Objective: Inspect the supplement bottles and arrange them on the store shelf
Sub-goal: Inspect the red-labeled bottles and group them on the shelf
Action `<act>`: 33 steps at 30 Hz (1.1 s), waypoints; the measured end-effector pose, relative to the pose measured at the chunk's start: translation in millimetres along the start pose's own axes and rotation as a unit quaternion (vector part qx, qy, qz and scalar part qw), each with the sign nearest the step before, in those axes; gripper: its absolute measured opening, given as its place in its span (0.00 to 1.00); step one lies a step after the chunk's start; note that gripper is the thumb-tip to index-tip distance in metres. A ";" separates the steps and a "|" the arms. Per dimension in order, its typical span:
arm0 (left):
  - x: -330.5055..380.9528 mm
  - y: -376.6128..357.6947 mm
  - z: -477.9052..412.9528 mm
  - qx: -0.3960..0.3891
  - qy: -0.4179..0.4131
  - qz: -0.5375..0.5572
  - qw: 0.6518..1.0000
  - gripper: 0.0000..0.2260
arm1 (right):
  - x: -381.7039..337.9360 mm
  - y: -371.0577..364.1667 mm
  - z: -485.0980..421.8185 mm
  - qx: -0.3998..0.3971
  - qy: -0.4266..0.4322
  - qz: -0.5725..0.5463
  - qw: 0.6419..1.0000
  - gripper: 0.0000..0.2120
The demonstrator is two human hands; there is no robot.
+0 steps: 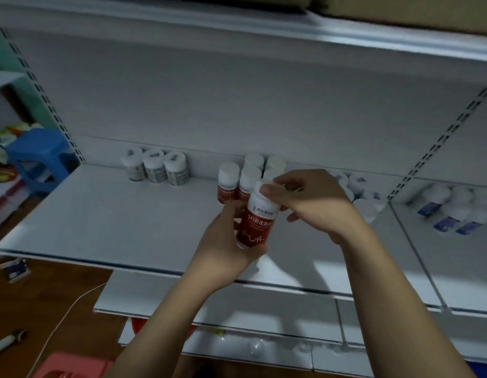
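Both hands grasp one red-labelled bottle (260, 222), tilted in the air above the white shelf (114, 219): the left hand (226, 241) wraps its lower body and hides the base, while the right hand (313, 203) curls over the white cap, covering most of it. Just behind, a cluster of red-labelled bottles (228, 184) stands partly blocked by the held one. White bottles (358, 184) behind the right wrist are blurred, labels unreadable. Three grey-labelled bottles (155, 166) stand further left; blue-labelled bottles (449, 214) sit on the next bay.
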State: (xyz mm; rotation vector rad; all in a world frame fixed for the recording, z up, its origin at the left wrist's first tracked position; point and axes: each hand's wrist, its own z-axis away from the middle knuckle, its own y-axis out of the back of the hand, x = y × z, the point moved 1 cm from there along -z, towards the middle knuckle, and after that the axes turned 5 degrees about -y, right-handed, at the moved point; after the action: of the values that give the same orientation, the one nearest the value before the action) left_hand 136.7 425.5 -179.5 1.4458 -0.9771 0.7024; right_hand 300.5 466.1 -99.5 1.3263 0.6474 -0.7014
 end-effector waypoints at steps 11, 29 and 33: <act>-32.1 72.9 -55.2 -0.051 -0.039 -0.258 0.964 0.32 | -84.7 -3.2 -78.1 0.121 0.097 0.214 0.965 0.21; -75.2 111.9 -61.8 -0.093 -0.025 -0.328 0.940 0.35 | -82.3 -77.2 -169.3 0.094 0.013 0.245 0.965 0.20; -73.7 107.5 -63.6 -0.093 -0.053 -0.375 0.921 0.31 | -67.0 -90.6 -174.3 0.087 -0.038 0.294 0.951 0.20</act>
State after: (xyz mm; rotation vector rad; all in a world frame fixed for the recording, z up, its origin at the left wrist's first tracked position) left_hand 15.7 505.4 -184.2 1.5429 -0.4767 -0.0348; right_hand 183.6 635.3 -128.3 1.5470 0.1060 -0.3206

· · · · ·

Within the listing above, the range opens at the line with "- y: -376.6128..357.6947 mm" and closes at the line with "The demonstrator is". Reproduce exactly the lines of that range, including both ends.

_Written answer:_
  - y: -376.6128..357.6947 mm
  - z: -477.9052..412.9528 mm
  - qx: -0.3960..0.3891
  - qy: -0.4179..0.4131
  - qz: -0.5375..0.5572
  - qw: 0.6518..1.0000
  - gripper: 0.0000..0.2260
arm1 (right):
  - x: -381.7039..337.9360 mm
  - y: -371.0577..364.1667 mm
  - z: -485.0980..421.8185 mm
  - qx: -0.3998..0.3971
  - qy: -0.4266..0.4322
  - qz: -0.5725..0.5463
  - qw: 0.6419..1.0000
  - gripper: 0.0000..0.2120
The demonstrator is two human hands; there is no robot.

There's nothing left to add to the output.